Maybe we should all just start wearing smart clothes to the cinema. Maybe then studios would treat audiences a little bit more seriously. Can’t chug coke or eat nachos in a slick suit.

The other main character of the movie is the city of LA itself. The movie is called La La Land after all, as good a name as any for a city full of dreamers and big ambitions of creation fiction. The movie opens with all the vibrant youths trapped on the freeway, seemingly going nowhere in life, but too young to care. It’s referred to as a city of stars is one of the movie’s more memorable songs, in direct relation to all the dreamers at surface level because good luck seeing the real stars with all that air pollution hanging above it. I guess this is why the couple must escape to the observatory to have their cosmic waltz under the milky way.

By day, under Californian sun, the city inhibits lecherous quality of traffic jams, broken dreams, and the man eating Hollywood machine.
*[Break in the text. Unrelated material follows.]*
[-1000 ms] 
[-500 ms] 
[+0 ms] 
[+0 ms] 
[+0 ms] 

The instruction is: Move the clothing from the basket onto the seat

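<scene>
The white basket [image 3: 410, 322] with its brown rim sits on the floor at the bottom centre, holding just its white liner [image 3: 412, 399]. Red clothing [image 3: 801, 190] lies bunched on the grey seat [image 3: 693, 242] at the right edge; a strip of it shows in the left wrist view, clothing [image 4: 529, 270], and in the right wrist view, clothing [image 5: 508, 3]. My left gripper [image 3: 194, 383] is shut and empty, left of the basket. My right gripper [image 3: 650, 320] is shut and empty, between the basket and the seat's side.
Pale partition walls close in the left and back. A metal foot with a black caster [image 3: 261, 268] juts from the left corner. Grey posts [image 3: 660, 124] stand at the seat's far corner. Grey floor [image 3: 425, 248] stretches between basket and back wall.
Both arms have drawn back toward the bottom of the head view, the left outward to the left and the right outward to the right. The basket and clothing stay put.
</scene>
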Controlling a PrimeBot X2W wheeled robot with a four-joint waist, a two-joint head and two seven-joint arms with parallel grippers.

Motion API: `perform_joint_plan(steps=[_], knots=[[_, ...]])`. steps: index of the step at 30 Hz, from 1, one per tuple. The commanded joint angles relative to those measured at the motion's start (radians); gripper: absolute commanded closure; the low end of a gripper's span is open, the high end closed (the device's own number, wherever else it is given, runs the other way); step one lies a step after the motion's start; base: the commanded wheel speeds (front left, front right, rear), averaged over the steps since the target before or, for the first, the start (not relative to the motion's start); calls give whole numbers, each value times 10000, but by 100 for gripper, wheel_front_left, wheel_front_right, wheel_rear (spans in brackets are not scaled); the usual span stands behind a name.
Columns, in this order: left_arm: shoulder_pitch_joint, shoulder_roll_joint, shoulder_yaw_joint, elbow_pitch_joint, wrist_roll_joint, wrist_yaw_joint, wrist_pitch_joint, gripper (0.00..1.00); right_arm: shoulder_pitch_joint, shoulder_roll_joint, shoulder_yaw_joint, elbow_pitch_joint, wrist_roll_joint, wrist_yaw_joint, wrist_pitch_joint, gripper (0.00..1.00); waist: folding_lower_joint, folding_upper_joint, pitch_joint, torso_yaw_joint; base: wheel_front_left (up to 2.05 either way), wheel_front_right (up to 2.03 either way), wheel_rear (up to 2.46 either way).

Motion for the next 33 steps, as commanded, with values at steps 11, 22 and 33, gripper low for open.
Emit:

By the magic hour of night, things seem to transform and exude all the optimistic ideals and spirit of olden times. Typically,  as an ode to the dawn of technicolour, La La Land’s defining colour is the dark blue of LA twilight when dreaming is most prevalent. When everything seems as if it will all be okay.

There are small nitpicks, predicatively enough their relationship undergoes third act trouble. But the breaking down of this perfect romance comes down to a phone call Mia has with her mother, a voice that we never we really hear, but a conversation that is overheard by Sebastian in the other room. I guess when other people, especially parents, read into a relationship and probe it’s practicalities, it can be the first initial test of a relationship and the first stumbling hurdle for a movie romance.

I mean it helped to screw things up for Marty, good thing he pulled it out of the bag by the end.


The analogy of the dynamics of jazz music is explained clearly during the first half of the movie. At first Mia makes the blanket statement that she doesn’t like jazz as most people would say. Howard Moon likes Jazz. Howard Moon is not cool. He’s a pretentious nitwit trapped in a cage of his own self loathing. There are shades of this in Sebastian, as he goes out of his way to school Mia over what Jazz actually is, not just background music that self assured people talk over at dinner parties, but an important always changing improvisational art form that seeks to bring a kind of order out of chaos. It is always unique. Never the same.

When was the last time you truly felt that in the multiplex?

I guess La La Land is aiming for the same thing cinematically, we never see the same big dance routines twice, the movie is always changing along with the passing of the seasons using different visual elements and set pieces to convey emotion and set the tone. It may be a throwback to the olden days, but it’s nostalgic trappings are applied in such a way to tell a very relevant love story.

Ultimately, La La Land is another exercise in post modernism, a fusion of the old familiar and newer more self aware trends, a movie that is going to tickle the fancy of those who appreciate the heart of sentiment of old time movies and musicals but also attract all those cynical kids out there, too cool for school, that appreciate life doesn’t always play out like it does in the movies.

In this way La La Land might just be the love story of our age.